# Help dating Bear Kodiak Magnum....



## Steaknife (Sep 22, 2006)

Hello all, I'm thinking this is in the '61 to '65 years of manufacterer, but I would like to get as close a date as possible.

Any help would be appreciated!

Thanks!


----------



## vermonster13 (Sep 18, 2004)

*Take a look here*

The coin, if it's the original, can tell you quite a bit.

http://www.stickbow.com/FEATURES/COLLECTING/beararchery/index.CFM

Copper Coin – 1959
Aluminum - 1960-1961
Pewter – 1962
Brass - 1963 – 1970
Nickel-Silver - 1971-1972


----------



## SlowBowInMO (Dec 4, 2003)

*That sir...*

That's a 63, and fairly desirable as a result. 

Pretty bow.


----------



## Steaknife (Sep 22, 2006)

SlowBowInMO said:


> That's a 63, and fairly desirable as a result.
> 
> Pretty bow.


Thanks,it was a eBay steal I think. Came with the original orange bow string with those kind of rubber,flower petal,triangle type string silencers. I was told by a local stickbow guy that Bear made the orange strings. No holes,twists or warpage. There are some very slight creasing(1 or 2)on each front side of the riser, but can't be felt. The local guy set me up with new string,nock,arrows and silencers. He shot it first in his shop and then I shot it a few times(first ever stickbow)and have been out 3 times now shooting the heck outta it. It's a lot of fun and shoots extremely well in my oppinion. He offered to buy it off me or trade for a newer model,but I declined. If it's a '63, it's the same year I was born and is kind of special. Get this...the guy I bought it from,his shipping address was from Bear Lake,Michigan  

Forgive my ignorance SlowBowInMO, but didn't they change month to month in these years,so it's not un-common to see a 2 or 3 begining the serial number. I too thought it a '63, but after reading a few sites on dating Bear's bows, I thought I should get confirmation. Are you a collector?

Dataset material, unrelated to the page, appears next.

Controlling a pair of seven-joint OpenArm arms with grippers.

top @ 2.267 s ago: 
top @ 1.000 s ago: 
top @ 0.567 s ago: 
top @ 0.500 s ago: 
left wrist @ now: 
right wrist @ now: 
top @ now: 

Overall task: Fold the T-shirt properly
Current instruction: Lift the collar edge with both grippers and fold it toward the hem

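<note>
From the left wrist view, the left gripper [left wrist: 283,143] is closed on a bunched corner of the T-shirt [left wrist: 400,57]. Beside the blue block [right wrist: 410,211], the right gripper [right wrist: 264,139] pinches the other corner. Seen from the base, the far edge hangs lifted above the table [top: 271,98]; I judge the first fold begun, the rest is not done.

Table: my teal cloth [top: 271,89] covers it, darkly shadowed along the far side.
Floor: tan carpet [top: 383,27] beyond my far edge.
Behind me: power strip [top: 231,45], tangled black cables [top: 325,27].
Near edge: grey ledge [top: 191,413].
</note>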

Thanks for your help! :wink:


----------



## hs6181 (Dec 14, 2003)

Everything I've found says bear used the year in the serial number from 1965-1969, a little to late to apply to your bow. brass coin from 1963-70.

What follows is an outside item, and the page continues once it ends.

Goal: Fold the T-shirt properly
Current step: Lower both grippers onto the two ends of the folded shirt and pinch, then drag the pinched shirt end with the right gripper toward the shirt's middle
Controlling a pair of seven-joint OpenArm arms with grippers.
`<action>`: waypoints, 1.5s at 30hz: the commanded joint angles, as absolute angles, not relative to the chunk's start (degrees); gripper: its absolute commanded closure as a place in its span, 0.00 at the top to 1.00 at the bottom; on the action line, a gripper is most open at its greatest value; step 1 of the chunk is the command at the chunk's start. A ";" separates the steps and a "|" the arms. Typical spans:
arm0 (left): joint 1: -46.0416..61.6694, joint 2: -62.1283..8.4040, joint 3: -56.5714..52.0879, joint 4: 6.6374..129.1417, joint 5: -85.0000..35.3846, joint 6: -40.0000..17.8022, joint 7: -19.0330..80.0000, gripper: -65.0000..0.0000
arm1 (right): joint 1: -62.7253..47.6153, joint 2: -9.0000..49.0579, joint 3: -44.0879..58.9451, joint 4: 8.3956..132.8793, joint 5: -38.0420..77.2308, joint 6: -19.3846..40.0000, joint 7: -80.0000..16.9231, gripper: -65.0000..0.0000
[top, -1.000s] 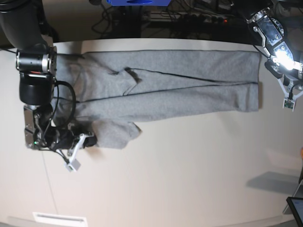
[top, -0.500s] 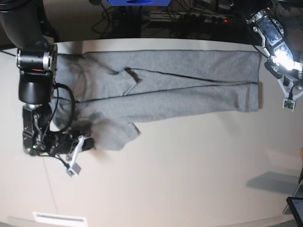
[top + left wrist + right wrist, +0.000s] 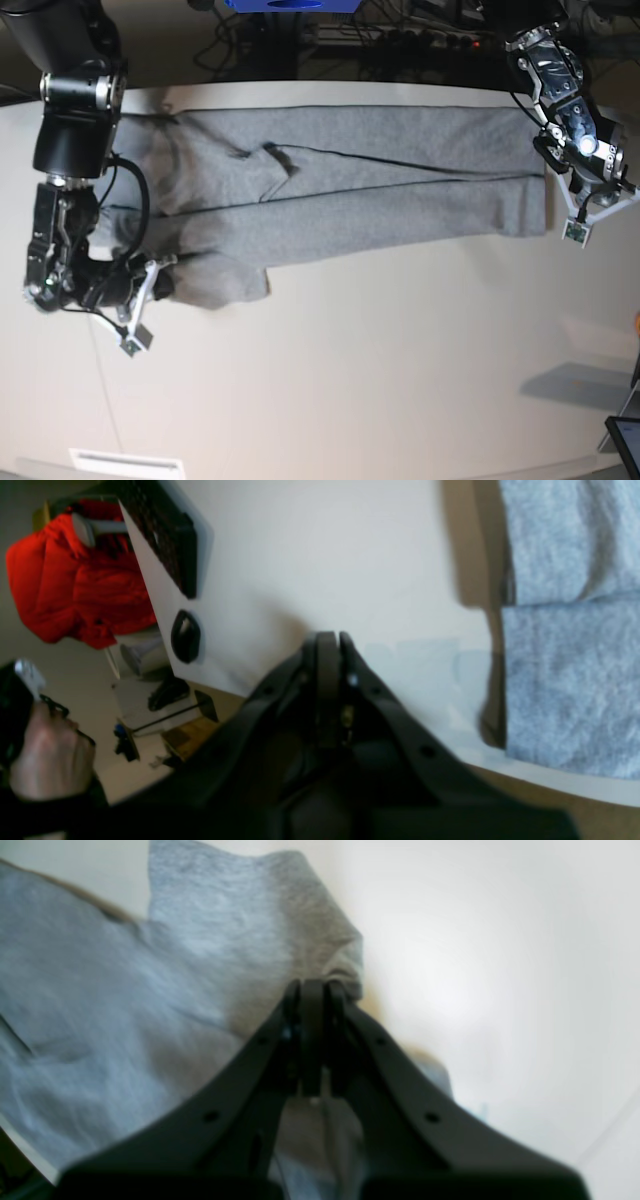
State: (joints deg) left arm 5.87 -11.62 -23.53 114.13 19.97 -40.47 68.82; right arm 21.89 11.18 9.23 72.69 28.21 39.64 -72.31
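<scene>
The heather-grey T-shirt (image 3: 350,190) lies lengthwise along the far side of the white table (image 3: 380,360), with its long sides folded in and the plain side up. My right gripper (image 3: 167,279), at the base view's left, is shut on the lower sleeve. In the right wrist view its tips (image 3: 314,986) pinch bunched fabric of the T-shirt (image 3: 125,1015). My left gripper (image 3: 573,196) hovers by the hem at the base view's right. It is shut and empty (image 3: 327,637) over bare table, a little apart from the T-shirt (image 3: 565,680).
A black keyboard (image 3: 165,535) and a mouse (image 3: 186,636) lie on the table beyond the left gripper. A red jacket (image 3: 75,590) and a person's hand (image 3: 45,750) show past the table. Cables and a blue object (image 3: 290,5) sit behind the far edge.
My right gripper has moved left and slightly up in the base view, pulling the sleeve with it. The left arm has shifted in toward the hem.
</scene>
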 commanded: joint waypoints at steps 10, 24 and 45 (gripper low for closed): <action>4.62 -10.95 -21.32 113.80 20.70 -40.00 68.53 0.00 | 15.52 11.56 9.80 85.93 34.15 40.00 -74.24 0.00; 4.26 -10.95 -15.60 106.51 20.70 -40.00 68.53 0.00 | 5.49 11.65 9.80 100.44 39.43 40.00 -75.47 0.00; 4.09 -10.15 -11.03 98.68 20.70 -40.00 64.31 0.00 | -4.62 11.74 9.80 106.77 44.70 40.00 -75.91 0.00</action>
State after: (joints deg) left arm 4.64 -9.69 -10.74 97.93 20.51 -40.40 64.45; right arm -5.41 11.05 9.52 105.65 44.03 39.66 -76.62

Yours would have to be either 1963 or 1964, I dont think it can be narrowed down any more than that for sure.

Since its starts with a 3, brass coin and 63 is your birthday, I'd say its a 1963:wink: 

very nice bow

you might try posting on www.tradgang.com they have a section for history/collecting.
http://tradgang.com/cgi-bin/ultimatebb.cgi?ubb=forum;f=14;hardset=0;start_point=0;DaysPrune=0


----------



## Steaknife (Sep 22, 2006)

hs6181 said:


> Everything I've found says bear used the year in the serial number from 1965-1969, a little to late to apply to your bow. brass coin from 1963-70.
> 
> Yours would have to be either 1963 or 1964, I dont think it can be narrowed down any more than that for sure.
> 
> ...


Thanks,that was my thought too....about being a '63 :wink: 


Thanks for the link I will definately check that site out!


----------



## Chris Wilson (Aug 16, 2005)

Here are a few sites to help.

http://www.neoreality.com/archery/beargray.htm
http://www.stickbow.com/stickbow/Collector/beararchery/
http://www.archerycollecting.com/FeatureArticles/Bear_Bows_Datings.htm


----------



## Fl archer (Jul 1, 2006)

Serial numbers and the original coin may get you close but not exact. It is said, Bear used left over coins and their serial number system was less then perfect. He probably didn't think bows would as collectable as they are today, so it was not a big issue. Another thing , someone may have replaced the coin. Coins can be purchased on Ebay from time to time.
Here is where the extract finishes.